December was kind to the ALSI and ALBI

During the month of December the FTSE/JSE All Share Index (ALSI) gained 3.30% on a total return basis, while the SA Listed Property Index (SAPY) lost 2.07%. The All Bond Index (ALBI) returned 1.86%, and cash returned 0.58%. The MSCI World Index returned -1.71% in rand terms; the Bloomberg Barclays Global Aggregate Bond Index -4.01% in rands. During December the rand strengthened by 4.57% against the greenback and 2.85% against the euro.

But for the calendar year of 2019 global equities led the way

For the year 2019, the ALSI and ALBI gained 12.05% and 10.32% respectively. Listed property (the SAPY) returned 1.92% and cash returned 7.29%. The MSCI World Index rewarded South African investors with a lucrative 24.11% total return in rand terms; the Bloomberg Barclays Global Aggregate Bond Index gave only 3.86% in rands. The rand strengthened by 2.79% against the greenback and 4.55% against the euro during the calendar year of 2019.
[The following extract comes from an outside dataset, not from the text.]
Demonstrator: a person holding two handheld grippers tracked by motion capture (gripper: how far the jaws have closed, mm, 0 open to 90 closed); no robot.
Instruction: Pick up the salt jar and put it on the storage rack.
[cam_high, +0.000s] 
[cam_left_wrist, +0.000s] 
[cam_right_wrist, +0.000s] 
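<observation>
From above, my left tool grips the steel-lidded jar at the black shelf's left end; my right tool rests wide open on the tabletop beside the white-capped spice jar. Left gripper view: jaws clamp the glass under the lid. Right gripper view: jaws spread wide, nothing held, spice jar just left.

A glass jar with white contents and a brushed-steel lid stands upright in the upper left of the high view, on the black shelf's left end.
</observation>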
International equities were also the 10-year top performer

Over the long run (10 years to end 2019), international equities were the top performing main asset class from a South African investor’s perspective, with the MSCI World Index giving an annualised total return of 16.72% in rand terms. Locally, despite lacklustre performance in 2019, the SAPY (listed property) was the top performer with an annualised total return of 10.83%. Finishing a hair breadth behind the SAPY was the ALSI with a return of 10.78% per year. The ALBI and STeFI delivered 8.85% and 6.52% per year respectively over the 10 years to end 2019.